DUBLIN, July 29, 2016 /PRNewswire/ --
Research and Markets has announced the addition of the "Medical Devices: US Law, Regulation and Practice " conference to their offering.
Have you had the experience of guiding a new product through concept, development, and final design, and, while you are preparing the product for US introduction, you suddenly stop dead. It seems FDA has decided your product is a medical device!

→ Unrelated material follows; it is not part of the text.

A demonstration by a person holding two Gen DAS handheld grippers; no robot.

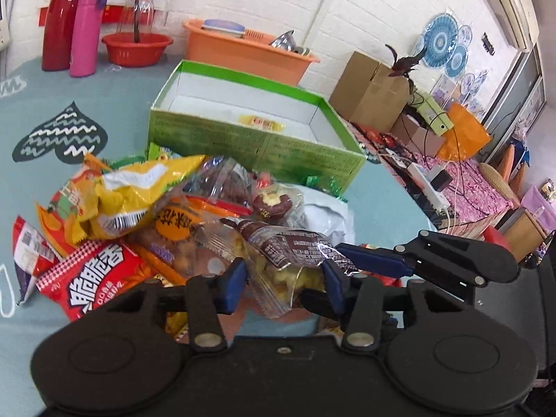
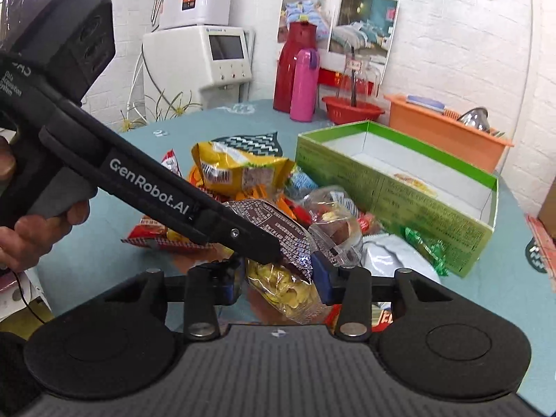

The basic definition of a medical device is extremely broad, including "instrument, apparatus, implement, machine, contrivance, implant, in vitro reagent, or other similar or related article, including any component, part, or accessory, which is...intended for use in the diagnosis of disease or other conditions, or in the cure, mitigation, treatment or prevention of disease..." If the product's intended us has some relationship to health, and the product is not a drug, it's possible to define it as Medical Device.
Why should you attend:
Fortunately for publishers, medical textbooks and medical journals have not yet been considered to be medical devices. What has been determined to be medical devices by FDA are laboratory developed tests, and stand-alone software that keeps track of patients condition, that is, LIMS and Electronic Health Records. If you are developing, or considering developing, or considering financing development, you need to have some basic understanding of US medical device law, and this 1.5 day session is designed to give you that.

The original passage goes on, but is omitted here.